* _Your assignment_
Read the records below and report each line in which "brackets" occurs.

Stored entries
--------------------------------
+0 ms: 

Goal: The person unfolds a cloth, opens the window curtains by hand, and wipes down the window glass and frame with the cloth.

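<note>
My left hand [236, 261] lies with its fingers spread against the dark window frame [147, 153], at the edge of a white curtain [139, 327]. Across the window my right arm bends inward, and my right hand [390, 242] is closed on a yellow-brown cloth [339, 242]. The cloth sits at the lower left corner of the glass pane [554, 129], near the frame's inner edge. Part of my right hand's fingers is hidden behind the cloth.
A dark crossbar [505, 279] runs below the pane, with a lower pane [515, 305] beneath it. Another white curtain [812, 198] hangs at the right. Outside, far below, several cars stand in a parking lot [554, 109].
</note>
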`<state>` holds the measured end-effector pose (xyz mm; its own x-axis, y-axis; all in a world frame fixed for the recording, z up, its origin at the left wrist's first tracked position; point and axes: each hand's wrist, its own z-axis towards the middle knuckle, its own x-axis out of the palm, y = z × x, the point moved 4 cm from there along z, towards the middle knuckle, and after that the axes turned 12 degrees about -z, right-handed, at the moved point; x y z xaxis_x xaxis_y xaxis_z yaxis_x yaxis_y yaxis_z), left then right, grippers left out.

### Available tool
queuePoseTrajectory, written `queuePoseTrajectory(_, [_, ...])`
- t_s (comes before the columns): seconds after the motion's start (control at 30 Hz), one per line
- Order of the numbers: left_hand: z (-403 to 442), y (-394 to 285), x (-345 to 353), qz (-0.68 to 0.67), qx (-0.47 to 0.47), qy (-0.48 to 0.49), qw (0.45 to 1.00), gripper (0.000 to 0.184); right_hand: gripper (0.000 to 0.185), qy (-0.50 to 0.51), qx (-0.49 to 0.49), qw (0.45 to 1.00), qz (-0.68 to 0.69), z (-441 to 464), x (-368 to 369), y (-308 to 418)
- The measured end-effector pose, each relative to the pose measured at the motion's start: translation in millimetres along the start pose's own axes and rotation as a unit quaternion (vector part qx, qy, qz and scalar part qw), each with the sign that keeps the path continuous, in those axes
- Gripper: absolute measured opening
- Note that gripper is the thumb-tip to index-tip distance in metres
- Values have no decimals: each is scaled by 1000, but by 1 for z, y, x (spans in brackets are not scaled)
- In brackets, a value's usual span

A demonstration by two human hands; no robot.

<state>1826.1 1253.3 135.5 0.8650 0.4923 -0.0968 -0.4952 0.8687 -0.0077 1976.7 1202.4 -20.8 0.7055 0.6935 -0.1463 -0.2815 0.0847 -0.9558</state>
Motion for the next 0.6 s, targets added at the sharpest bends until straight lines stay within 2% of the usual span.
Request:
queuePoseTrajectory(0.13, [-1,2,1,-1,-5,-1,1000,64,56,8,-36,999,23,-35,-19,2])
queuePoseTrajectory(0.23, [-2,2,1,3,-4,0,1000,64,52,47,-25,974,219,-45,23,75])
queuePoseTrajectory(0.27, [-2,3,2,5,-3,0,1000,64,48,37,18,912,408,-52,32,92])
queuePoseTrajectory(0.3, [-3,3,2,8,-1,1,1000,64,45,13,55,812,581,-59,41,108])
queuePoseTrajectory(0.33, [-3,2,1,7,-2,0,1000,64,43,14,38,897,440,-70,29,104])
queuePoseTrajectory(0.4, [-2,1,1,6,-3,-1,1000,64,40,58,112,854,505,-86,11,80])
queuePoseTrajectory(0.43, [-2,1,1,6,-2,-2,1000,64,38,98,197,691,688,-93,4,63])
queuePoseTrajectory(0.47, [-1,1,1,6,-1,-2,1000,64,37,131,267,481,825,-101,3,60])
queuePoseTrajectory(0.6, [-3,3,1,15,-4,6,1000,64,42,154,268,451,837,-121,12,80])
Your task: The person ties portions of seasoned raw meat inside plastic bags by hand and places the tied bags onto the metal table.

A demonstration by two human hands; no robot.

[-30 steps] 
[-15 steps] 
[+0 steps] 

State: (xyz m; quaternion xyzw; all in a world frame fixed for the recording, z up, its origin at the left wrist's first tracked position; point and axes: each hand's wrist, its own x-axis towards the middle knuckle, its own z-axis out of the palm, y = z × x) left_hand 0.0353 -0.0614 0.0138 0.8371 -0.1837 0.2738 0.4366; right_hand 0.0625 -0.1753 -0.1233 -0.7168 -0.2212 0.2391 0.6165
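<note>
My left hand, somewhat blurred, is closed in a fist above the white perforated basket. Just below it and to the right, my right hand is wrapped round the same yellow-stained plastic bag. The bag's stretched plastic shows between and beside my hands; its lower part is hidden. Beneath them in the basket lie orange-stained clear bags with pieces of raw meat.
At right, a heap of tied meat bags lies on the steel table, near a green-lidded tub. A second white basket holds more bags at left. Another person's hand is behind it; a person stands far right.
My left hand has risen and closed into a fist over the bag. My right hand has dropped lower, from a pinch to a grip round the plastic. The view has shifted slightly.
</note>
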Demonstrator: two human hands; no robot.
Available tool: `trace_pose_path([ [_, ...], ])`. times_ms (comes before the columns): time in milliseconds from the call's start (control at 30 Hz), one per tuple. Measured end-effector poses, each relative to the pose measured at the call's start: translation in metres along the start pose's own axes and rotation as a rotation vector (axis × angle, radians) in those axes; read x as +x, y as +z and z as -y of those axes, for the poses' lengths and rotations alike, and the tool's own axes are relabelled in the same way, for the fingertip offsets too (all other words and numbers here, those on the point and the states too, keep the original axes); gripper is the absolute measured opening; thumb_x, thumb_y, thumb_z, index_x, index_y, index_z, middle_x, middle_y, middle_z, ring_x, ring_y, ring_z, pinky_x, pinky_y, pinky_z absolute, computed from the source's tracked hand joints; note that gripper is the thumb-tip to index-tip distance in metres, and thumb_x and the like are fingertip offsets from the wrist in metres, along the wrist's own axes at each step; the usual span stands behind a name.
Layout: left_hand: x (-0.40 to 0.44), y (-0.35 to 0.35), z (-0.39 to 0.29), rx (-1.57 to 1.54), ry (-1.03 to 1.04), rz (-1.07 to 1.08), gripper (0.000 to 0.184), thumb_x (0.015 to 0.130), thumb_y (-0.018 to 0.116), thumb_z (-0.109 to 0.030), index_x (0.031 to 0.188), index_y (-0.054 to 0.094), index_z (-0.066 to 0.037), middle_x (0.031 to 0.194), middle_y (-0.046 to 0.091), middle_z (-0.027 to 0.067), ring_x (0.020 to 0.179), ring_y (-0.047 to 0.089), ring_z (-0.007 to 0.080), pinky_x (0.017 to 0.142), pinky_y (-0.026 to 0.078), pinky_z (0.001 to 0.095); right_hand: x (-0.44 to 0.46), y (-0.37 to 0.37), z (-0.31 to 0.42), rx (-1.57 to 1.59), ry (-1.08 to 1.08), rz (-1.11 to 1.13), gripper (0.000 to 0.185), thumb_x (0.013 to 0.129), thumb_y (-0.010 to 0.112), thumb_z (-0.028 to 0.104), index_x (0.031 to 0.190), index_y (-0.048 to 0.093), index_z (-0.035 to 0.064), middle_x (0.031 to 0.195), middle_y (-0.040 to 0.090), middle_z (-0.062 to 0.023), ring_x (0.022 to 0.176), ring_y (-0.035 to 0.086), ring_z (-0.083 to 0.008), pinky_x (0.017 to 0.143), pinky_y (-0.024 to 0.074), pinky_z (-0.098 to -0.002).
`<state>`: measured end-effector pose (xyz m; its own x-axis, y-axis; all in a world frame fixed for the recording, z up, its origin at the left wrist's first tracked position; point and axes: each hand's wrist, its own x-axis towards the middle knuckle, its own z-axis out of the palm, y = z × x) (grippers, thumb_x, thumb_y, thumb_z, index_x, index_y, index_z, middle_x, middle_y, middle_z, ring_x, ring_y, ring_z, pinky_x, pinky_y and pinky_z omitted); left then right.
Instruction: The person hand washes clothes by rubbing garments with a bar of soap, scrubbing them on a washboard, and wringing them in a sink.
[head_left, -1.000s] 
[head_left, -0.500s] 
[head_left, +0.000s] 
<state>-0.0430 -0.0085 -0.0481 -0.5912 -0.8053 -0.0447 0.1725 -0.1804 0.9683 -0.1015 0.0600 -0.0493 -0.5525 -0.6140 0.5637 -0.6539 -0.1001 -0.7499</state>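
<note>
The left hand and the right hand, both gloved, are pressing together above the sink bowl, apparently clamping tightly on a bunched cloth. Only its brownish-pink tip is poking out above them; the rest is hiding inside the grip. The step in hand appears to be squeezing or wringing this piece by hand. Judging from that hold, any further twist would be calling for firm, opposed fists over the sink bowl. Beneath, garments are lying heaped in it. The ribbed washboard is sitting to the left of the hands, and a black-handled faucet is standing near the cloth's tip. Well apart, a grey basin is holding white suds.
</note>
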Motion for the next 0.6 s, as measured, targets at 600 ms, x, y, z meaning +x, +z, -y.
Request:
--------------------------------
* _Exercise output_
- Values have no decimals: each is scaled by 1000, but by 1 for z, y, x (spans in brackets are not scaled)
- In brackets, a value's usual span

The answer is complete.